The state of Montana’s failure to consider greenhouse gas emissions from energy and mining projects violates the state constitution because it does not protect Montanans’ right to a clean and healthful environment and the state’s natural resources from unreasonable depletion, a judge ruled Monday in a victory for the 16 youth plaintiffs who sued the state.
Lewis and Clark County District Court Judge Kathy Seeley sided with the young plaintiffs in her decision in the Held v. Montana trial, striking down as unconstitutional the so-called “limitation” to the Montana Environmental Policy Act (MEPA), which was amended by the legislature this year, as well as another portion of law surrounding greenhouse gas emissions that was changed this past session.

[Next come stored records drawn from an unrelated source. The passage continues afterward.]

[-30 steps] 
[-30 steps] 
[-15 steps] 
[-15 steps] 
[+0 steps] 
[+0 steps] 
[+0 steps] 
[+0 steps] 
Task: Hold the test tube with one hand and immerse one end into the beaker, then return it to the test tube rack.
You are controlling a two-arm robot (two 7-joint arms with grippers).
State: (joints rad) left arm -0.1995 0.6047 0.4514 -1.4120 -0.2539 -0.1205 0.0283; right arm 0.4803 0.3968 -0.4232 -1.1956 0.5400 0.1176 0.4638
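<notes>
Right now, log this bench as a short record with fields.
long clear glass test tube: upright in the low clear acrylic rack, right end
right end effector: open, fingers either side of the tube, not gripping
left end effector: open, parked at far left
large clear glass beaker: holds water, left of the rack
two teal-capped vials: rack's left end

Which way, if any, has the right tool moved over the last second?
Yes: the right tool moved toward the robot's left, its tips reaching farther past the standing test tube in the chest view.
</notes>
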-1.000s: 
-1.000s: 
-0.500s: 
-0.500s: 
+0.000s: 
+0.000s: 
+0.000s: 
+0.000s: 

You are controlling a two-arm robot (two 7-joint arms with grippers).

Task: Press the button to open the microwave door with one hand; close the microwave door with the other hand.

Seeley permanently enjoined the 2023 version of the MEPA limitation, passed via House Bill 971 more than halfway through the session, as well as a portion of Senate Bill 557, saying both were unconstitutional and the latter “removes the only preventative, equitable relief available to the public and MEPA litigants.”
“Plaintiffs have a fundamental right to a clean and healthful environment, which includes climate as part of the environmental life support system,” Seeley wrote in her decision.
The Held vs. Montana case was the first case challenging state and national climate and energy policies to make it to trial in the U.S., and is now the first in which the plaintiffs, 16 Montana youth now ages 5 to 22, were victorious.